TASK STATEMENT: No image is to be carried over; reproduce the rest of the listing word for word.

(PROVIDED MATERIAL Opens)

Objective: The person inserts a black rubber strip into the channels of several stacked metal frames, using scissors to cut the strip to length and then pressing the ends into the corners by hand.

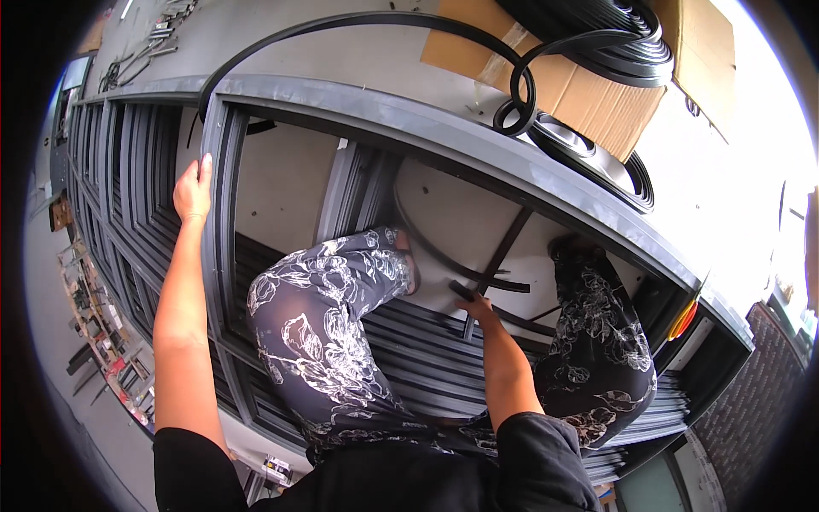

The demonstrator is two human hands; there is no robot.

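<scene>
1. A black strip (pixel 461 292) is located inside the opening of the grey frame (pixel 341 96), low in its middle; one dark end is seen protruding past the right hand.
2. By the right hand (pixel 479 309), inside the grey frame, this strip is grasped, the fingers being closed around it.
3. By the left hand (pixel 193 192), the left upright of the grey frame is touched near its upper corner; the fingers are partly hidden, and whether they are clenched on it cannot be told.
4. Inside the grey frame, just beyond the right hand, other dark strips (pixel 510 239) are crossed over one another above the pale floor (pixel 281 183).
5. The person's legs, clad in patterned trousers (pixel 328 333), are planted inside the grey frame, one on either side of the right hand.
6. Beyond the far rail of the grey frame, a long black strip (pixel 358 18) is arched and looped, with a large black coil (pixel 610 64) rested on a cardboard box (pixel 606 115) and a flatter coil (pixel 636 188) placed beside the rail.
7. To the left of the grey frame, more grey frames (pixel 145 162) are ranged closely together.
8. At the right end of the grey frame, an orange and yellow bundle (pixel 682 319) is seen.
</scene>
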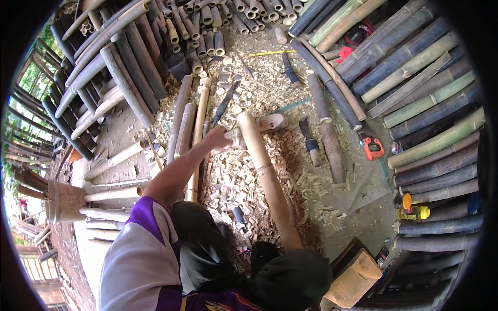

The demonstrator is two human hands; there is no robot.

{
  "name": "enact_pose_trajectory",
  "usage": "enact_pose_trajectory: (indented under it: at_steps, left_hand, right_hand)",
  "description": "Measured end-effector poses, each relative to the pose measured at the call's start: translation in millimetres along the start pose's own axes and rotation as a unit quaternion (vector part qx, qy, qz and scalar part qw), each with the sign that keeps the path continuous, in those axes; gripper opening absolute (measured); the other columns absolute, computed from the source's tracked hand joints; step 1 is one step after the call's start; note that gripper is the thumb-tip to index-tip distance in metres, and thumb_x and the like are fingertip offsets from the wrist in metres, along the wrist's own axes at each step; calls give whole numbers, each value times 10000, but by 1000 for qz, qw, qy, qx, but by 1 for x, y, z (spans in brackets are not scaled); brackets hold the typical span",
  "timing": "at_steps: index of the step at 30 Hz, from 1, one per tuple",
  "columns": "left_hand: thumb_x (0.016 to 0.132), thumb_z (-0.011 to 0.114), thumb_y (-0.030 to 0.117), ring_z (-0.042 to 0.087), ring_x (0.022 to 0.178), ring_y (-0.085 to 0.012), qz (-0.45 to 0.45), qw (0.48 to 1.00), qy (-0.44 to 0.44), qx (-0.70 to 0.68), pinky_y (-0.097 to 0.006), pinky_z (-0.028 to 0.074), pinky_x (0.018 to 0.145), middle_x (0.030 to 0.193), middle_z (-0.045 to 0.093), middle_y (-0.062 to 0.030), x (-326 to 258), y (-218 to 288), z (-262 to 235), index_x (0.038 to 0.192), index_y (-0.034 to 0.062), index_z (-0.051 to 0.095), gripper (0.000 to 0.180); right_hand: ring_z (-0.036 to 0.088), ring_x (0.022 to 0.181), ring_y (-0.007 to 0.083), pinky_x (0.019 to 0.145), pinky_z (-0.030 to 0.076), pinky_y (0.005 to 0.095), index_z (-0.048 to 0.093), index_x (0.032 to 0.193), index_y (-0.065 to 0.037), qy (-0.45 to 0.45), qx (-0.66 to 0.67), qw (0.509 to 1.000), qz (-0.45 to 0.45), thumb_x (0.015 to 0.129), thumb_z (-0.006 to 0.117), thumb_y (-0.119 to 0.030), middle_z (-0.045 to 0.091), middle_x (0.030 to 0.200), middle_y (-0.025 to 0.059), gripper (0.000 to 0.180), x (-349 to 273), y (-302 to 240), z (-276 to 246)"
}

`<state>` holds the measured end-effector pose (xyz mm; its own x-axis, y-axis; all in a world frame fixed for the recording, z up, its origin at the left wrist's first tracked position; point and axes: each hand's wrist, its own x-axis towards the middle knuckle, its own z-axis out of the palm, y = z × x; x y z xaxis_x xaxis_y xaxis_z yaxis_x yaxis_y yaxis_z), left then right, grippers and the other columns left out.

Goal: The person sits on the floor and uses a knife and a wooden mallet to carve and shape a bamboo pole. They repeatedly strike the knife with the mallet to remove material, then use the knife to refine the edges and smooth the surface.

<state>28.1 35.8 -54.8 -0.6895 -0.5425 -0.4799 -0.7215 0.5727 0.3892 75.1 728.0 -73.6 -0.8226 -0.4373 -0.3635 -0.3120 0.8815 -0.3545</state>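
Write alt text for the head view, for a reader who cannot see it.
Seen from above, a person's left hand rests on the top end of a long pale bamboo pole that slants over a wooden block amid wood chips. Bamboo poles ring the workspace; an orange handsaw lies to the right. The right hand is out of view.

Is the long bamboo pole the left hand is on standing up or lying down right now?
Lying down, propped. The bamboo pole runs along the chip-covered ground, its far end resting on a wooden block, the left hand beside that end.

One head-worn fisheye view looks steeply down, close above the workspace.
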Motion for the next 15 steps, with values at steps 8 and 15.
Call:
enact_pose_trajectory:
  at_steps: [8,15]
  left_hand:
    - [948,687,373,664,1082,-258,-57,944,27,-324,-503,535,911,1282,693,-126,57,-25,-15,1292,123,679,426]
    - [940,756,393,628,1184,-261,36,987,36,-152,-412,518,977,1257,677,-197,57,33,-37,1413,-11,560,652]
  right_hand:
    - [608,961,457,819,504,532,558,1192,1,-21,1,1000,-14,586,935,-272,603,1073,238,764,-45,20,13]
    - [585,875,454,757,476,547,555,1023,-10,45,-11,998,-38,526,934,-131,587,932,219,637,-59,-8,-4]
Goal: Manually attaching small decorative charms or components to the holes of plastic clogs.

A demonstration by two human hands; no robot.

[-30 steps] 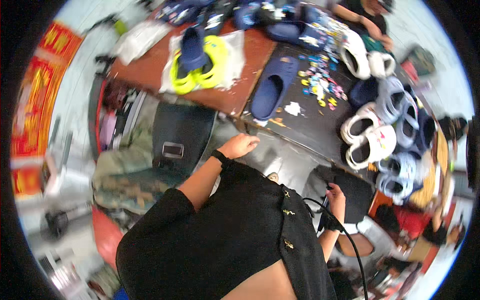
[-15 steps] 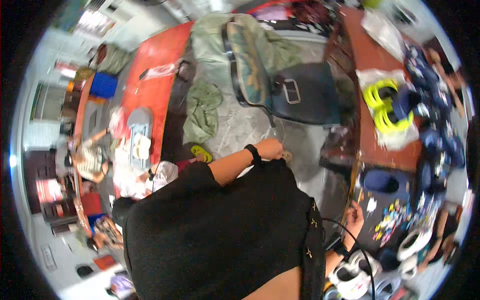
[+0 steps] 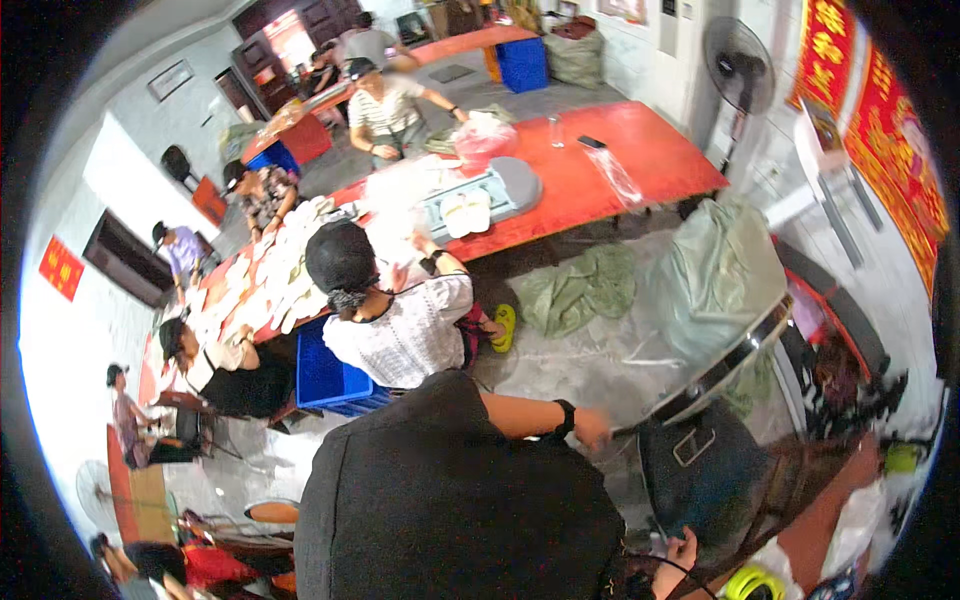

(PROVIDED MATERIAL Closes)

RESULT:
Objective: The person inserts a black rubber strip into the channels of several stacked metal frames, using scissors to cut the strip to length and then pressing the ends into the corners by hand.


The demonstrator is two human hands; there is no robot.

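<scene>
1. A black strip (pixel 461 292) is located inside the opening of the grey frame (pixel 341 96), low in its middle; one dark end is seen protruding past the right hand.
2. By the right hand (pixel 479 309), inside the grey frame, this strip is grasped, the fingers being closed around it.
3. By the left hand (pixel 193 192), the left upright of the grey frame is touched near its upper corner; the fingers are partly hidden, and whether they are clenched on it cannot be told.
4. Inside the grey frame, just beyond the right hand, other dark strips (pixel 510 239) are crossed over one another above the pale floor (pixel 281 183).
5. The person's legs, clad in patterned trousers (pixel 328 333), are planted inside the grey frame, one on either side of the right hand.
6. Beyond the far rail of the grey frame, a long black strip (pixel 358 18) is arched and looped, with a large black coil (pixel 610 64) rested on a cardboard box (pixel 606 115) and a flatter coil (pixel 636 188) placed beside the rail.
7. To the left of the grey frame, more grey frames (pixel 145 162) are ranged closely together.
8. At the right end of the grey frame, an orange and yellow bundle (pixel 682 319) is seen.
</scene>
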
The demonstrator is two human hands; there is no robot.

{
  "name": "enact_pose_trajectory",
  "usage": "enact_pose_trajectory: (indented under it: at_steps, left_hand, right_hand)",
  "description": "Measured end-effector poses, each relative to the pose measured at the call's start: translation in millimetres along the start pose's own axes and rotation as a unit quaternion (vector part qx, qy, qz and scalar part qw), each with the sign that keeps the path continuous, in those axes; gripper opening absolute (measured); the other columns absolute, computed from the source's tracked hand joints; step 1 is one step after the call's start; note that gripper is the thumb-tip to index-tip distance in metres, and thumb_x and the like are fingertip offsets from the wrist in metres, along the wrist's own axes at each step; calls give whole numbers, each value times 10000, but by 1000 for qz, qw, qy, qx, but by 1 for x, y, z (spans in brackets are not scaled); brackets hold the typical span",
  "timing": "at_steps: index of the step at 30 Hz, from 1, one per tuple",
  "columns": "left_hand: thumb_x (0.016 to 0.132), thumb_z (-0.011 to 0.114), thumb_y (-0.030 to 0.117), ring_z (-0.042 to 0.087), ring_x (0.022 to 0.178), ring_y (-0.085 to 0.012), qz (-0.45 to 0.45), qw (0.48 to 1.00), qy (-0.44 to 0.44), qx (-0.70 to 0.68), pinky_y (-0.097 to 0.006), pinky_z (-0.028 to 0.074), pinky_x (0.018 to 0.145), middle_x (0.030 to 0.193), middle_z (-0.045 to 0.093), middle_y (-0.062 to 0.030), x (-326 to 258), y (-218 to 288), z (-262 to 235), index_x (0.038 to 0.192), index_y (-0.034 to 0.062), index_z (-0.051 to 0.095), gripper (0.000 to 0.180); right_hand: ring_z (-0.036 to 0.088), ring_x (0.022 to 0.181), ring_y (-0.007 to 0.083), pinky_x (0.019 to 0.145), pinky_z (-0.030 to 0.076), pinky_y (0.005 to 0.095), index_z (-0.048 to 0.093), index_x (0.032 to 0.193), index_y (-0.065 to 0.037), qy (-0.45 to 0.45), qx (-0.66 to 0.67), qw (0.509 to 1.000), qz (-0.45 to 0.45), thumb_x (0.015 to 0.129), thumb_z (-0.006 to 0.117), thumb_y (-0.119 to 0.030), middle_z (-0.045 to 0.091), middle_x (0.030 to 0.200), middle_y (-0.025 to 0.059), gripper (0.000 to 0.180), x (-349 to 273), y (-302 to 240), z (-276 to 246)"
}

`<state>` holds the measured end-effector pose (xyz mm; its own x-axis, y-axis; all in a world frame fixed for the recording, z up, its origin at the left wrist's first tracked position; point and axes: each hand's wrist, its own x-axis towards the middle knuckle, its own z-axis out of the palm, y = z × x; x y z xaxis_x xaxis_y xaxis_z yaxis_x yaxis_y yaxis_z), left then right, grippers and the other columns left out.

Goal: The person sits on the floor and uses a knife and a wooden mallet to carve and shape a bamboo pole. They repeatedly strike the knife with the mallet to remove material, then use the knife to refine the edges and smooth the surface.

<state>28.1 35.8 -54.8 -0.6895 -0.5425 -0.4799 -0.7215 0.5727 0.3892 75.1 728.0 -73.6 -0.8226 -0.4373 -0.3635 -0.3120 0.8815 -0.3545</state>
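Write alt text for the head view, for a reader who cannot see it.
Seen from above, a person's left hand rests on the top end of a long pale bamboo pole that slants over a wooden block amid wood chips. Bamboo poles ring the workspace; an orange handsaw lies to the right. The right hand is out of view.

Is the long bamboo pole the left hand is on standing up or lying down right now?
Lying down, propped. The bamboo pole runs along the chip-covered ground, its far end resting on a wooden block, the left hand beside that end.

One head-worn fisheye view looks steeply down, close above the workspace.
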Motion for the next 15 steps, with values at steps 8 and 15.
Call:
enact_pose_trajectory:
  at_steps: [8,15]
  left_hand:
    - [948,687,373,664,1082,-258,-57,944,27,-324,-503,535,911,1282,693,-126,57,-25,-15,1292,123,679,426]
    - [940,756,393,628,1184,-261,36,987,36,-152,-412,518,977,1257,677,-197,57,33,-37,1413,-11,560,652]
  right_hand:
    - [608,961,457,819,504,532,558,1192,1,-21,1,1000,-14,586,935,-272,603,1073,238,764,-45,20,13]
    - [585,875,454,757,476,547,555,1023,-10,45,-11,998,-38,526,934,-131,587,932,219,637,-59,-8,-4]
Goal: Manually attaching small decorative charms or components to the holes of plastic clogs.

A demonstration by two human hands; no robot.

[-30 steps] 
[-15 steps] 
[+0 steps] 

The output for this exercise is now complete.